Lander Eric M, Wertheim Betsy C, Koch Stephanie M, Chen Zhao, Hsu Chiu-Hsieh, Thomson Cynthia A
University of Arizona College of Medicine-Tucson, 1501 N. Campbell Avenue, Tucson, AZ 85724, United States.
University of Arizona Cancer Center, 1501 N. Campbell Avenue, PO Box 245017, Tucson, AZ 85724, United States.

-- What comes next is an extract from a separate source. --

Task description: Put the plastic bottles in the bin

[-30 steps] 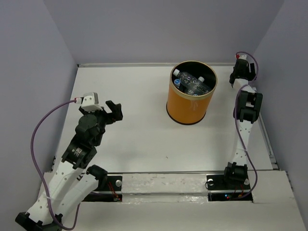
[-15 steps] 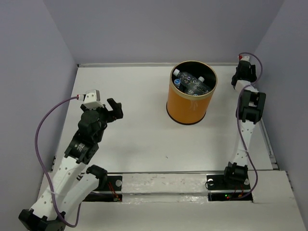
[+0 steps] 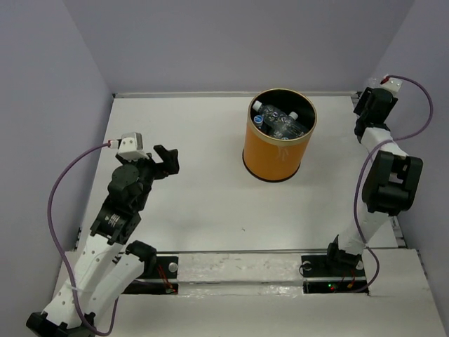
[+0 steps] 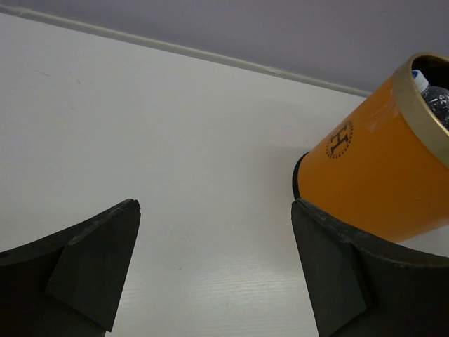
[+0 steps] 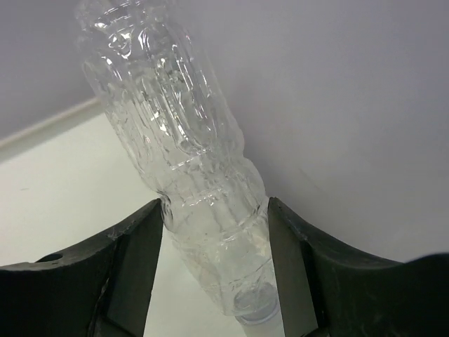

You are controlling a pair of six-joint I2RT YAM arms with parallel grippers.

Prev Med. 2016 Jul;88:20-6. doi: 10.1016/j.ypmed.2016.03.016. Epub 2016 Mar 20.
This study aimed to measure associations between gallbladder disease and protein intake patterns, separated by quantity and type (vegetable vs. animal), among postmenopausal women.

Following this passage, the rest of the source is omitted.